ABOUT THIS TASK:
From the listing below, set down exactly the lines between the one holding "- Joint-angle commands" and the one holding "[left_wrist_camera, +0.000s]", inclusive. No other line is wanted.

RECORDS SUPPLIED:
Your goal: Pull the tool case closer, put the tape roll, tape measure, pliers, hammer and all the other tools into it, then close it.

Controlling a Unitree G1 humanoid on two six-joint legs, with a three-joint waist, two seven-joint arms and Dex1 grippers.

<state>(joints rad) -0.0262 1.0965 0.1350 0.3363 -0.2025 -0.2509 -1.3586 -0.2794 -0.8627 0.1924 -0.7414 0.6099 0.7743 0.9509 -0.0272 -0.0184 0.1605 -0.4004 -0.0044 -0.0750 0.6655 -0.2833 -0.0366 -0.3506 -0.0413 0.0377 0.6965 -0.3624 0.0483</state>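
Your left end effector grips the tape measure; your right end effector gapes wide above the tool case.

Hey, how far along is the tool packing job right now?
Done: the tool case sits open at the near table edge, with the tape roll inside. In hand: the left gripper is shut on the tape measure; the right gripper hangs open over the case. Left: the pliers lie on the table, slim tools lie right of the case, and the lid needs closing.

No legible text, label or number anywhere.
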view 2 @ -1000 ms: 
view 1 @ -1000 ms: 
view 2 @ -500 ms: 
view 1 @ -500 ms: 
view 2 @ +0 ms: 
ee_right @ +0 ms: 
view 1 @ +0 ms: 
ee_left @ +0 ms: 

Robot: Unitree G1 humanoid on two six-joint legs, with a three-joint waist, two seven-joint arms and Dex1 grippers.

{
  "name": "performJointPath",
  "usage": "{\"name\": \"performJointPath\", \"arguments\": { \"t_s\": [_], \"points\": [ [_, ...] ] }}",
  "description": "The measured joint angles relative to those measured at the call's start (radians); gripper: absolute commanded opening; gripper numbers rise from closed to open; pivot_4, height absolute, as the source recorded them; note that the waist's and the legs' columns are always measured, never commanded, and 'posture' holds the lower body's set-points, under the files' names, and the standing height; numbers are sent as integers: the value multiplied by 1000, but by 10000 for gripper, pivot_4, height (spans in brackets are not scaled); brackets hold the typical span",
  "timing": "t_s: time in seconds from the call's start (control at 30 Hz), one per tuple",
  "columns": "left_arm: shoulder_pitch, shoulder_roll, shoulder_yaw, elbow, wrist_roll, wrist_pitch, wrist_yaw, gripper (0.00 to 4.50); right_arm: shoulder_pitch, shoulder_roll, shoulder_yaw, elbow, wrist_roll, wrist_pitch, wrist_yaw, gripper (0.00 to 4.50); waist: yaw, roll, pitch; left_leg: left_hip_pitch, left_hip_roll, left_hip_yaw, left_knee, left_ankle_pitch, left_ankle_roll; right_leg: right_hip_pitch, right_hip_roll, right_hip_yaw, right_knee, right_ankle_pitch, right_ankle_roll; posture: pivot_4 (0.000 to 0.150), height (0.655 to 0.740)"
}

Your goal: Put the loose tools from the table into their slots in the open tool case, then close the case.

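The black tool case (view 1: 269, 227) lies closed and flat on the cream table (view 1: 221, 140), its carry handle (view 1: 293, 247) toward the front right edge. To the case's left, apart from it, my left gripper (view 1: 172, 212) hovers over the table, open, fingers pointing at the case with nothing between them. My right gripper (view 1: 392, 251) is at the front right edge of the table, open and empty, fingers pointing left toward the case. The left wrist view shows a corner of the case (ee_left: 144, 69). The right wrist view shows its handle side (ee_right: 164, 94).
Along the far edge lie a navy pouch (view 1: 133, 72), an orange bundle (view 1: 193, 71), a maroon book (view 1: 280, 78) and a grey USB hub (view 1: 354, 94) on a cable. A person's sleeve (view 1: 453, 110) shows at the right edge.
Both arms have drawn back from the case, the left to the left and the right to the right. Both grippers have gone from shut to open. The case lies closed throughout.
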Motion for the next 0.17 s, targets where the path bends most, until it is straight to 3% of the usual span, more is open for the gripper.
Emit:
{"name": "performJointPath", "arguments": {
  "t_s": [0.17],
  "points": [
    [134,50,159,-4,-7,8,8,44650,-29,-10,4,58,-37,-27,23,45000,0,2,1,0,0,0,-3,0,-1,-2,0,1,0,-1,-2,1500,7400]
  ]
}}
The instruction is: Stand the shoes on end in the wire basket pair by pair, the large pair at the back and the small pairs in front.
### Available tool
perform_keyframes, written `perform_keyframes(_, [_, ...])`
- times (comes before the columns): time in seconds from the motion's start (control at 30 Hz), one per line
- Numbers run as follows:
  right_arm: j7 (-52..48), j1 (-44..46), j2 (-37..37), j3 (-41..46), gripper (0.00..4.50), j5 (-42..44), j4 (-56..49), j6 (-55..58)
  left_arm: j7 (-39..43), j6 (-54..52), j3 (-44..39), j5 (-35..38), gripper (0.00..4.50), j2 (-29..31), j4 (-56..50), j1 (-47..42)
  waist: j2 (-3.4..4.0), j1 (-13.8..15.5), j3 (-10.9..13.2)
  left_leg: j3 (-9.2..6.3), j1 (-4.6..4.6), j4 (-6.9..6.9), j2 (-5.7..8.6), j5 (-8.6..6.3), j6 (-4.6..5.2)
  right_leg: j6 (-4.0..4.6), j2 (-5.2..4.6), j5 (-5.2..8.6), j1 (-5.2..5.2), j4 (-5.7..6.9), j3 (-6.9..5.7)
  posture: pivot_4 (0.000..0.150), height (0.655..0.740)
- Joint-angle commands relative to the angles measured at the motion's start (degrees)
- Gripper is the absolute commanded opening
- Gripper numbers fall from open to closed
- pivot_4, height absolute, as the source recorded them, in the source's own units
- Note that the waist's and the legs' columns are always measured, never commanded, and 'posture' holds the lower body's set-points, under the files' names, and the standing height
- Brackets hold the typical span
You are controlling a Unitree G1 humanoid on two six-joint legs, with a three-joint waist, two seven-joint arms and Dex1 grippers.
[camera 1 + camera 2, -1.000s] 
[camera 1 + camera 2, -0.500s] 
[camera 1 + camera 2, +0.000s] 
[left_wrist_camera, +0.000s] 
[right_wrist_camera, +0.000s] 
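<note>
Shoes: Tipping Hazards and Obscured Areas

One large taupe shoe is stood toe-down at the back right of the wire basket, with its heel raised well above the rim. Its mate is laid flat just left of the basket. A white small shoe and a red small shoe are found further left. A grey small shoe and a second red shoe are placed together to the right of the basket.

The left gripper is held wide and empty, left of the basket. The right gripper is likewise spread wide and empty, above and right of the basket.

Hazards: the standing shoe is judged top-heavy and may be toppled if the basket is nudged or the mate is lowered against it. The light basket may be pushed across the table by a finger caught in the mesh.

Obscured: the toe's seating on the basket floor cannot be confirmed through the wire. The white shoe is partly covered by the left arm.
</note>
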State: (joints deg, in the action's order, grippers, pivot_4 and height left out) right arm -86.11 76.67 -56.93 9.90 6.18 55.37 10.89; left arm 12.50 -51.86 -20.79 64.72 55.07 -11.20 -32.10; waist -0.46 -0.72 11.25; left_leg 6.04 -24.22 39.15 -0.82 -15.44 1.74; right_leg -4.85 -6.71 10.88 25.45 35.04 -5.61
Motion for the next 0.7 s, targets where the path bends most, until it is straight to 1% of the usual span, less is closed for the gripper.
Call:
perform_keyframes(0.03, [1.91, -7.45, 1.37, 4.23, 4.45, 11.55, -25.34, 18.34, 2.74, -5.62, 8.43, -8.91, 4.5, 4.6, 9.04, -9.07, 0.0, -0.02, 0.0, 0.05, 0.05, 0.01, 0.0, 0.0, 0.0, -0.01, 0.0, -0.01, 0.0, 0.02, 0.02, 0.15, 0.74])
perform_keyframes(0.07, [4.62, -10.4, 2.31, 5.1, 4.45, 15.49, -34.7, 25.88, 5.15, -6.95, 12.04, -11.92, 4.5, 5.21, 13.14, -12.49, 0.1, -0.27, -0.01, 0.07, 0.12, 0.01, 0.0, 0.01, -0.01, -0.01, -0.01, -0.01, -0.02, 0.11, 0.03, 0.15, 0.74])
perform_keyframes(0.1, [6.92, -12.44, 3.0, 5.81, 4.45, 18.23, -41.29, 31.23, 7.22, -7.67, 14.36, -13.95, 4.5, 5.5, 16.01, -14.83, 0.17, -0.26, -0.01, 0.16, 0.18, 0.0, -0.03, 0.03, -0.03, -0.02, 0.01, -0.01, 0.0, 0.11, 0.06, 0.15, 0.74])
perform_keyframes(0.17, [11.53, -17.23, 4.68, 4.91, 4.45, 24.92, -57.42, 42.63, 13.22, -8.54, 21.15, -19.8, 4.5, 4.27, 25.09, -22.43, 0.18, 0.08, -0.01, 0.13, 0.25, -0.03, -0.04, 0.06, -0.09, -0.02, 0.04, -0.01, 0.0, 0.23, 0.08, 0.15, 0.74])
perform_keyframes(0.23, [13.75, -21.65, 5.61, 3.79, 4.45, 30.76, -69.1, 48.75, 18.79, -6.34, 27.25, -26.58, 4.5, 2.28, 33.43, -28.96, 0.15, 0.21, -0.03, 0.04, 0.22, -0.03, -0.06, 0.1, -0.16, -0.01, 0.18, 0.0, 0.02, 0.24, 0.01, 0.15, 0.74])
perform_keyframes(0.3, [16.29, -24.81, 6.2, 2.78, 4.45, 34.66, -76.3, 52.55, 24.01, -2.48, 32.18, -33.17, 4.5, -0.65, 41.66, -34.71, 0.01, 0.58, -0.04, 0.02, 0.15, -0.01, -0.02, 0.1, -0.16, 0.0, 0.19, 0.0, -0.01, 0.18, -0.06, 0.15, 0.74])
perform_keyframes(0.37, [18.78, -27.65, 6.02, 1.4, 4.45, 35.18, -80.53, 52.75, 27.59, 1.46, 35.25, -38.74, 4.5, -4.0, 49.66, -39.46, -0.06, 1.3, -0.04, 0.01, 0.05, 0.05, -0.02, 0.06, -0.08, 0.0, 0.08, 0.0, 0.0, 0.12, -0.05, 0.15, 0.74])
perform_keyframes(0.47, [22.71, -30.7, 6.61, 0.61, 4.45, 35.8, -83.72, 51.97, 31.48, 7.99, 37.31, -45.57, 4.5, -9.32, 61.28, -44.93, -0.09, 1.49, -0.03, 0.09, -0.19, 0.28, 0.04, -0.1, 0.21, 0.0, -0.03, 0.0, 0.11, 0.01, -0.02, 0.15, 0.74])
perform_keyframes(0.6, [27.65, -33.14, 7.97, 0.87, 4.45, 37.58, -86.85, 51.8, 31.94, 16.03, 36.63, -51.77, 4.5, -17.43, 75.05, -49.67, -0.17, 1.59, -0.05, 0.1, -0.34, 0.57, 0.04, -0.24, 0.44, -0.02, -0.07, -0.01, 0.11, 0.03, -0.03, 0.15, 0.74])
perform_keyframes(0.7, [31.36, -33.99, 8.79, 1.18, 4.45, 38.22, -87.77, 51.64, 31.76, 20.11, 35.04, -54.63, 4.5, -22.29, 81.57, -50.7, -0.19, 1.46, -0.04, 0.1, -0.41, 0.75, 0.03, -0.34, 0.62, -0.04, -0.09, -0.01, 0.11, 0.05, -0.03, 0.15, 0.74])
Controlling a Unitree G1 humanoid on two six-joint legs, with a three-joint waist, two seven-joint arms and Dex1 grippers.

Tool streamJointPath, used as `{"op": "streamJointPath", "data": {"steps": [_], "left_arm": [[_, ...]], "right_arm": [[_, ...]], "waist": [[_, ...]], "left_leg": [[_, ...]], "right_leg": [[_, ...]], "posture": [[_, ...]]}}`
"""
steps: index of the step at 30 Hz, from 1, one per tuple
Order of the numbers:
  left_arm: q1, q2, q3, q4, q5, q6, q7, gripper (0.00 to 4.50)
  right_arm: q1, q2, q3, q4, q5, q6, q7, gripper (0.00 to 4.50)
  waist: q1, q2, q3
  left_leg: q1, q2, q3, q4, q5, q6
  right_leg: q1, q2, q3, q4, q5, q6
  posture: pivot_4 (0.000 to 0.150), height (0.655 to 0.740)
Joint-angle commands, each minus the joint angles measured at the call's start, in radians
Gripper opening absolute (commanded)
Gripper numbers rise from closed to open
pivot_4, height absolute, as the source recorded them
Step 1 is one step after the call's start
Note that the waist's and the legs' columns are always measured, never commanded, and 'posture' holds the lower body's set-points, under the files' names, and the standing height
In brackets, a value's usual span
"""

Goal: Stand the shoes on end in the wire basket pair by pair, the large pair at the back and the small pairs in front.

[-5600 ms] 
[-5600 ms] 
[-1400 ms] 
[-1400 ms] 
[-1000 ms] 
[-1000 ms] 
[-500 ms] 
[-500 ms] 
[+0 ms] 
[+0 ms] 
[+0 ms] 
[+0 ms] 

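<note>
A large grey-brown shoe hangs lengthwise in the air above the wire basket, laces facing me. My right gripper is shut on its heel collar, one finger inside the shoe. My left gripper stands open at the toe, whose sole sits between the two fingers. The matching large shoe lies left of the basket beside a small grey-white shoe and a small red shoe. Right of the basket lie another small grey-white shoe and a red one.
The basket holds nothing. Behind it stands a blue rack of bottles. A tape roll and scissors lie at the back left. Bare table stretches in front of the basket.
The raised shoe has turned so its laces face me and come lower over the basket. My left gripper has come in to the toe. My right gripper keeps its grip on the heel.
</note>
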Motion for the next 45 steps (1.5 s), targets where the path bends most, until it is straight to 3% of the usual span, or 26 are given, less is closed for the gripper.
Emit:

TASK SOLUTION:
- Joint-angle commands relative to the angles measured at the motion's start (degrees)
- Gripper is the absolute commanded opening
- Gripper numbers fall from open to closed
- pivot_4, height absolute, as the source recorded them, in the source's own units
- Note that the waist's and the legs' columns are always measured, never commanded, and 'posture' holds the lower body's set-points, under the files' names, and the standing height
- Brackets hold the typical span
You are controlling a Unitree G1 humanoid on two six-joint legs, with a three-joint waist, two seven-joint arms and Dex1 grippers.
[camera 1 + camera 2, -1.000s] 
[camera 1 + camera 2, -0.500s] 
[camera 1 + camera 2, +0.000s] 
[left_wrist_camera, +0.000s] 

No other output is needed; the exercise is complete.